Search for matured savings bonds and missing interest using Treasury Hunt, an online tool from TreasuryDirect.

Is there a penalty for not cashing matured savings bonds? ›

While the Treasury will not penalize you for holding a U.S. Savings Bond past its date of maturity, the Internal Revenue Service will. Interest accumulated over the life of a U.S. Savings Bond must be reported on your 1040 form for the tax year in which you redeem the bond or it reaches final maturity.

Is there a downside to I bond? ›

The cons of investing in I-bonds

There's actually a limit on how much you can invest in I-bonds per year.
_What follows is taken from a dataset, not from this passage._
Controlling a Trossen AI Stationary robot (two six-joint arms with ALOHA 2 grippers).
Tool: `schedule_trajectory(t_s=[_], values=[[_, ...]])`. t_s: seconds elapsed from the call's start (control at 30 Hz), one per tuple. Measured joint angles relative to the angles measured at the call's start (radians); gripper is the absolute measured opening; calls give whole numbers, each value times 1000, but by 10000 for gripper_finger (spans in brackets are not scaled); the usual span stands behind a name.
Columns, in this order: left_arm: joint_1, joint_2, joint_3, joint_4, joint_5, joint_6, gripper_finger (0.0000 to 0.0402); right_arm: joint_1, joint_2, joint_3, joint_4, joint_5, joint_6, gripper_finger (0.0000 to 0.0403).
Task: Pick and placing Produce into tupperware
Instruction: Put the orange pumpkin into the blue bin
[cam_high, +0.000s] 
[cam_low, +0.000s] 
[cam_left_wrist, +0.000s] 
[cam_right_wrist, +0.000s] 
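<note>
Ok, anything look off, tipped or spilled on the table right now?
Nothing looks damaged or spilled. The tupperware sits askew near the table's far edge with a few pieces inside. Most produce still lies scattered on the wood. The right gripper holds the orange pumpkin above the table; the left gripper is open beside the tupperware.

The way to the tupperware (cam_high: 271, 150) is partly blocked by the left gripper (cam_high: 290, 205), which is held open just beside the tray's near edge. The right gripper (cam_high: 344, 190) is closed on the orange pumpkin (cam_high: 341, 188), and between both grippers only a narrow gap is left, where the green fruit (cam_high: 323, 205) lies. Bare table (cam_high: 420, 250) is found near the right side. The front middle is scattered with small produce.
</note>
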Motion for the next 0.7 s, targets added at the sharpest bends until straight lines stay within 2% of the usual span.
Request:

The annual maximum in purchases is $10,000 worth of electronic I-bonds, although in some cases, you may be able to purchase an additional $5,000 worth of paper I-bonds using your tax refund.

What is the highest fixed rate of I bonds ever recorded? ›

I bond rates history

On the U.S. Treasury website, you can view bond rates from 1998 to 2023. During that period, the highest fixed rate on record — 3.60% — was established on May 1, 2000, and the highest inflation rate of 4.81% was set on May 1, 2022.

When should I cash out my I bonds? ›

Remember, when you cash out your I Bonds you don't earn the interest until you complete the month and that you lose the prior 3 months' interest. If you want to keep all your good interest and get the most out of your I Bonds you should cash out: after earning 3 months of lower interest and.

Do EE bonds really double in 20 years? ›

EE bonds you buy now have a fixed interest rate that you know when you buy the bond. That rate remains the same for at least the first 20 years. It may change after that for the last 10 of its 30 years. We guarantee that the value of your new EE bond at 20 years will be double what you paid for it.